Monday, February 5, 2018

The Price of Freedom by Rosemary Rowe



The Price of Freedom featuring Libertus, a freedman mosaicist, is book 17 in the popular series Libertus Mystery in Roman Britain. The author has done a wonderful job keeping her series fresh and fun, with lots of local color and Roman history for amateur historians, along with red-herrings, a complex mystery, and suspects galore for mystery fans.

Libertus narrates the story in first person, as if it were a chronicle of his adventure written soon after its conclusion. He has a dry wit, and is a personable narrator, a Celtic familyman-business owner who gets roped into problem-solving for his former master. The life of slaves in Roman Britain is portrayed in all its horrible variety, and features especially strongly in this book.





While it is fun to read all the books in the series in order, to visit periodically with “old friends”, the author does well at bringing new readers up to speed with Libertus's life to date, quickly and painlessly. The dialogue heavy style keeps the story active and moving forward quickly. However, the history woven into the tale can slow it down a bit. But those bits are beloved by die-hard fans of fiction set in ancient Rome's empire.
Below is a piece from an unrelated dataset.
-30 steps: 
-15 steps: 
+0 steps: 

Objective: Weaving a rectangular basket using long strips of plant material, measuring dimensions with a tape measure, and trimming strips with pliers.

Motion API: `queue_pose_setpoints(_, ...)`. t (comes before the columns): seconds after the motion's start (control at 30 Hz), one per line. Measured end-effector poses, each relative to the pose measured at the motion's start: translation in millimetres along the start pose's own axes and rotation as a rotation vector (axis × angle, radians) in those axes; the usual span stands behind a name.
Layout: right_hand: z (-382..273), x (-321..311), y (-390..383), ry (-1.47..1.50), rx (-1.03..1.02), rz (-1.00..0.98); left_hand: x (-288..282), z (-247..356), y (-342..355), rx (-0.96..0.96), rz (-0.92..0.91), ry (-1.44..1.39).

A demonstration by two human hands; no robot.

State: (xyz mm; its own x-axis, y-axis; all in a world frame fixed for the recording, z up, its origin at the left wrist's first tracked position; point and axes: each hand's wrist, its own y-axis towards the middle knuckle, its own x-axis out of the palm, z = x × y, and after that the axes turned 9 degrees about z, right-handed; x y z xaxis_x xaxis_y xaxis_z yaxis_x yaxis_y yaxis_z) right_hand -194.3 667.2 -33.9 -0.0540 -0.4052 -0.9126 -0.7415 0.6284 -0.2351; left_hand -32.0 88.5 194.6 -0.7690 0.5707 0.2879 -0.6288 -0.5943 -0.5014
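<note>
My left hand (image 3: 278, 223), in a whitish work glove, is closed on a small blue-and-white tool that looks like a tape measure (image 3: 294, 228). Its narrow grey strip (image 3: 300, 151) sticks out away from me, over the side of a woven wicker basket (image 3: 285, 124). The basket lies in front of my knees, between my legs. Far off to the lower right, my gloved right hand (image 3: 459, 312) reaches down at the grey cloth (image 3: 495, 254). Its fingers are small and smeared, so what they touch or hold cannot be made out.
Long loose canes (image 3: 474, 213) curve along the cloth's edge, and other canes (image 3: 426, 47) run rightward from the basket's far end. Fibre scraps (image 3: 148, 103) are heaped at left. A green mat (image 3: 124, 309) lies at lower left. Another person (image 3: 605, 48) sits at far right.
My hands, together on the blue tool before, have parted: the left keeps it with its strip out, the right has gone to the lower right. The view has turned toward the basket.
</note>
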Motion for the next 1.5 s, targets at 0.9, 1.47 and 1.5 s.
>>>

I found it entertaining to travel alongside Libertus through Roman Britain, encountering realistic characters and believable adventures. The author uses the story to point out the parallels between the past and today, since the one constant over time is human nature, in all its violence, fanaticism, patriarchies, and barbarism. Those darker elements have, rightfully, always been a part of Libertus's tales, since the Roman Empire was a very violent, brutal place with lots of institutionalized sadism.





There are many characters in the novel, which usually isn't a problem for me, and is how a novel should be, but for whatever reason this time I had difficulty keeping people clear. The ending was rather quick; I would have like a little for strands of the story tied up with Libertus's hindsight. But I'm not really complaining since this was a very entertaining read! I look forward to spending time with Libertus again in his next book, perhaps with more of his family in that one.

The books in the Libertus Series to date:
  1. The Germanicus Mosaic
  2. A Pattern of Blood
  3. Murder in the Forum
  4. The Chariots of Calyx
  5. The Legatus Mystery 
  6. The Ghosts of Glevum 
  7. Enemies of the Empire
  8. A Roman Ransom
  9. A Coin for the Ferryman
  10. Death at Pompeia's Wedding
  11. Requiem for a Slave
  12. The Vestal Vanishes
  13. A Whispering of Spies
  14. Dark Omens
  15. The Fateful Day (reviewed on this site)
  16. The Ides of June (reviewed on this site)
  17. The Price of Freedom




From the book's description:
The death of a local tax-collector spells trouble for Libertus in this compelling historical mystery.

Having been inveigled into standing for the local curia, responsible for the submission of all local tax, Libertus discovers that any shortfall must be made good by the councillors themselves. So when news arrives that a tax-collector from a nearby outpost has committed suicide, having gambled everything away, Libertus is despatched to make enquiries, in the hope of recovering at least some of the missing revenue. He has also been asked to attend a wedding, in place of his patron, who is expecting a visit from an Imperial Legate.

But the assignment which should have seen Libertus for once treated as an honoured guest begins to take grisly and unexpected turns. As he pieces together the unlikely truth, Libertus finds himself in mortal danger. Freedom, in all forms, is only relative ? but there is a high price for it, sometimes paid in blood?